*** Input data ***

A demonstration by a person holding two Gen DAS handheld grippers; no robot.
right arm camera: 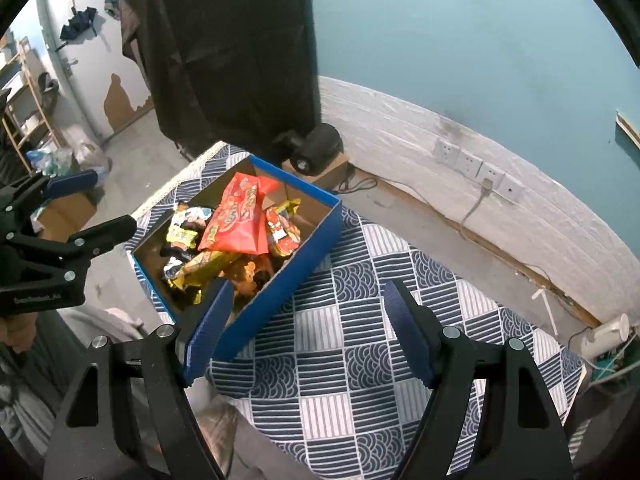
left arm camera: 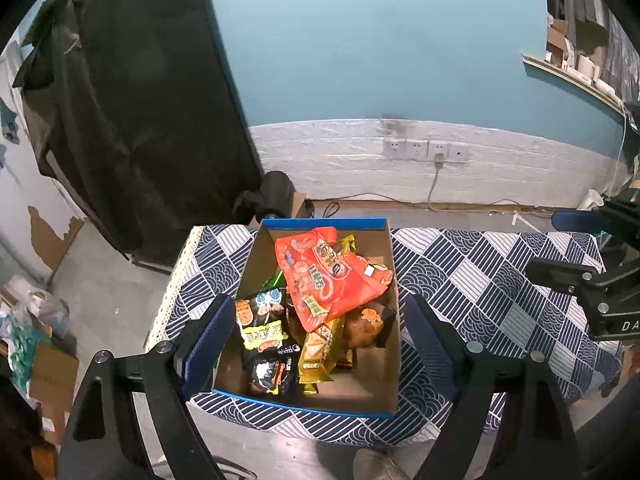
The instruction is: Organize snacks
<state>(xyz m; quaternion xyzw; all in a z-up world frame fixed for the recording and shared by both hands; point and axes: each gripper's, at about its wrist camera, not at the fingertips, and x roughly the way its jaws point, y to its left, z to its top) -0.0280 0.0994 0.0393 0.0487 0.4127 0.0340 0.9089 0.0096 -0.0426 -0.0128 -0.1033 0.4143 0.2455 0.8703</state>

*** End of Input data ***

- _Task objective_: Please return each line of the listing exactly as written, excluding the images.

- _Written answer_:
A demonstration by a person holding two Gen DAS handheld grippers; no robot.
right arm camera: 
left arm camera: 
The instruction is: Organize snacks
<state>(xyz m; quaternion xyzw; all in a z-up world frame fixed for the recording and shared by both hands; point and axes: each gripper's, at about its wrist camera, not at the fingertips, and x roughly the way its jaws point, y to its left, z to its top) -0.0280 0.0994 0.0393 0.0487 0.4127 0.0340 0.9089 0.0096 -0.0426 -0.0128 -0.1033 0.4143 0.2455 0.8703</state>

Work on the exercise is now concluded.